Volunteers needed to help with study of birds

BY KAREN E. BOWES Staff Writer

Staff Writer

Seen any dead birds lately? Scott Newman would like you to freeze them for him.

Volunteers from throughout New Jersey have signed up to search for dead birds along Sandy Hook and other beaches in order to better understand bird mortality rates and how they relate to the environment.

Newman, a Wildlife Trust representative, held training sessions for volunteers on Friday at Fort Hancock.

“It’s caliper time,” sang the veterinarian and doctorate holder, before explaining to volunteers how to measure the wing span of a dead bird with a caliper, a ruler-like device similar to a slide rule.

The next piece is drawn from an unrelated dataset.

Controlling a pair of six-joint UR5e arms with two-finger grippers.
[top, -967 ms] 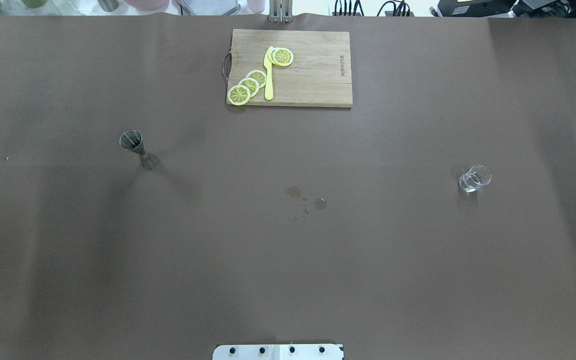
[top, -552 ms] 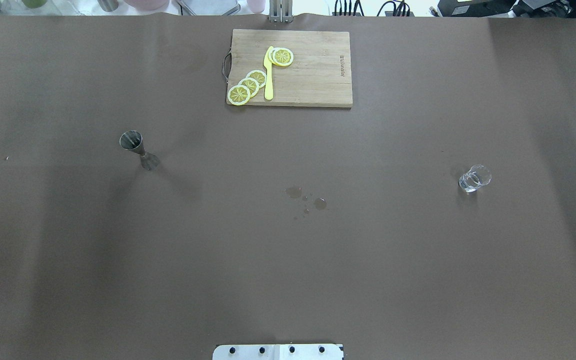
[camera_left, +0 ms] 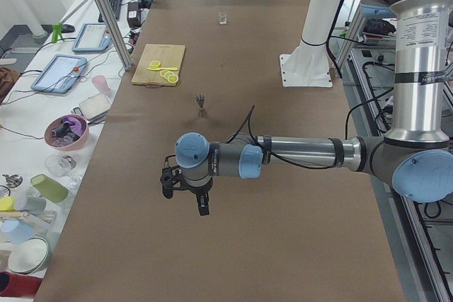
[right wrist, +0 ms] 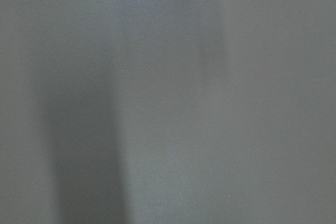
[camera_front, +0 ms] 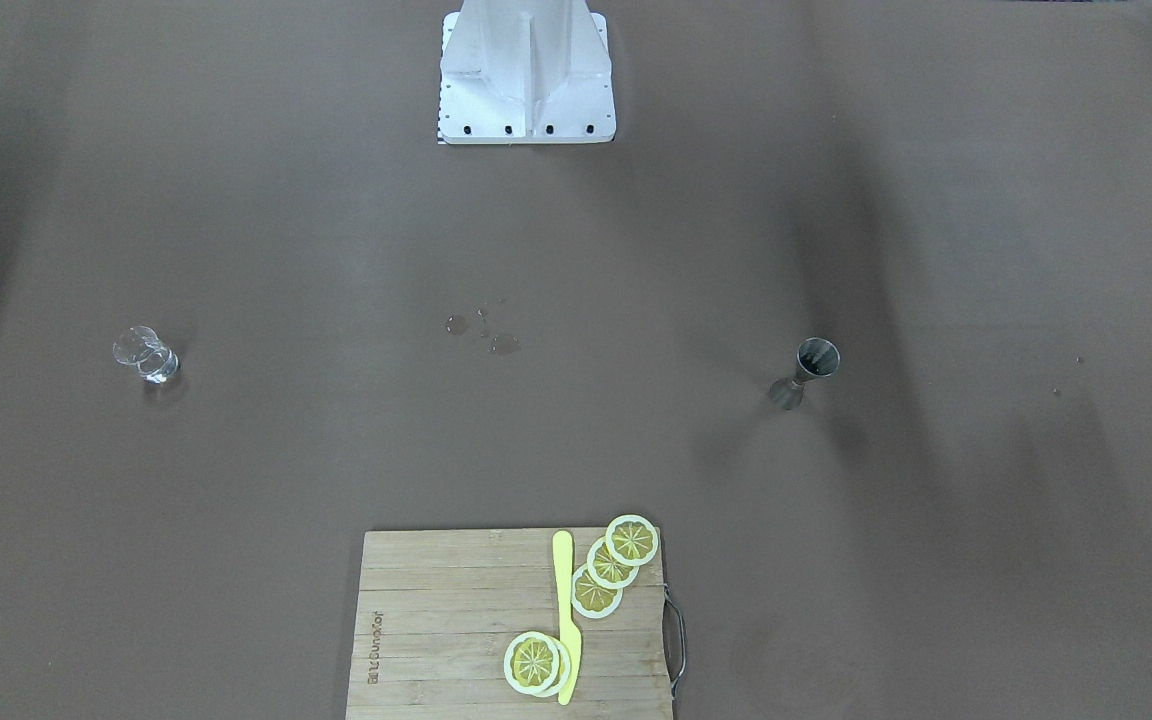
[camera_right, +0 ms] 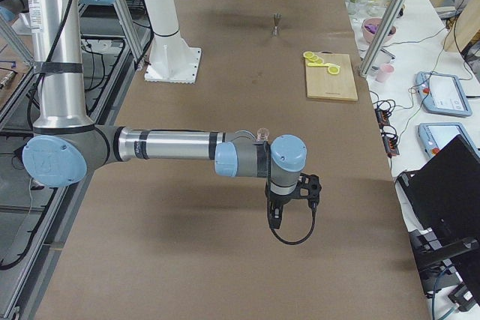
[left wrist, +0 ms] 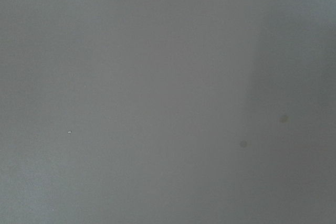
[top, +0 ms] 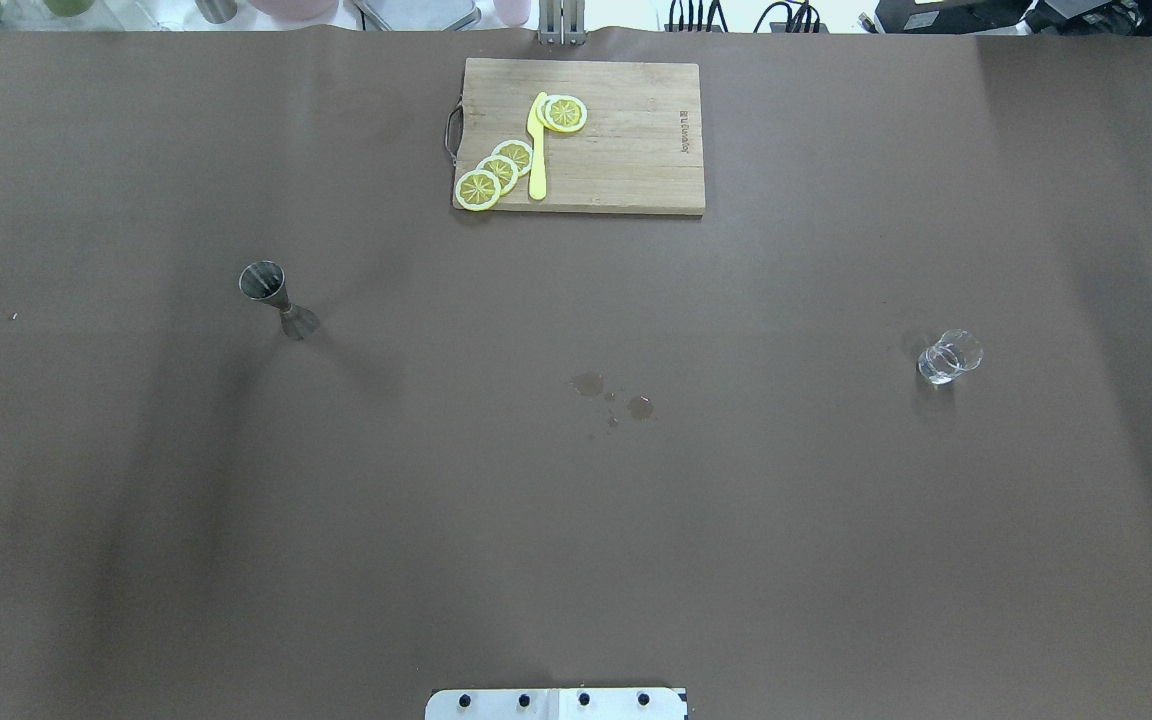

According to Newman, researchers would prefer “fresh dead” birds for the study.

“How dead is dead?” asked one member of the audience. Newman’s answer — just smell it; you’ll know.

Wildlife Trust, in collaboration with Tufts University and many other groups, are sponsoring the survey, which spans the entire eastern seaboard. Data is being collected as far north as Nova Scotia in a sister survey being conducted by Canadian officials.

Volunteers listened for three hours as Newman explained everything they would need to do if they encountered a dead bird, fresh or otherwise.

“We’re trying to figure out how many are dying due to human causes,” Newman said.

Oil and chemical spills play a large part in bird mortality rates, the speaker said, but other factors contribute as well, such as the influence of algae and the possibility of choking on garbage.

“Ocean health is really important to our health,” said Newman. “If the birds are sick, it’s not that much of a stretch we might [get sick]. It’s about using the birds as sentinels of the health and well-being of the ocean.”

Volunteers are assigned a stretch of beach that they will walk regularly once or twice a month for at least a year, recording what they find in data sheets provided by the Seabird Ecological Assessment Network (SEANET). If a dead bird is found, it must be measured, photographed and clipped. If possible, Newman would like to freeze the bird in order to conduct a necropsy, or bird autopsy.

“By no means should you freeze the bird in your own freezer, in your house with your food,” said Newman.

Industrial freezers will be provided by organizers of the study, hopes Newman, who is still currently looking for a place to store the frozen carcasses.

Middletown residents Jacqueline and David Carboy are retired and walk the beaches at Sandy Hook regularly.

“We live here anyway,” said Jacqueline Corboy. “We might as well do something while we’re walking. Plus, we’re really interested in the shore.”

Elaine and Bob Sahs of Matawan are also retired and looking to get involved with the community.

“I was volunteering for something else and my wife said, ‘Hey, since you’re in the volunteering mood, why don’t you try this?’ ” Bob Sahs said.

Jerry Golub of the New Jersey Audubon Society drove all the way from Roseland to take part in the study.

“It’s more of an incentive to go out and watch birds,” said Golub.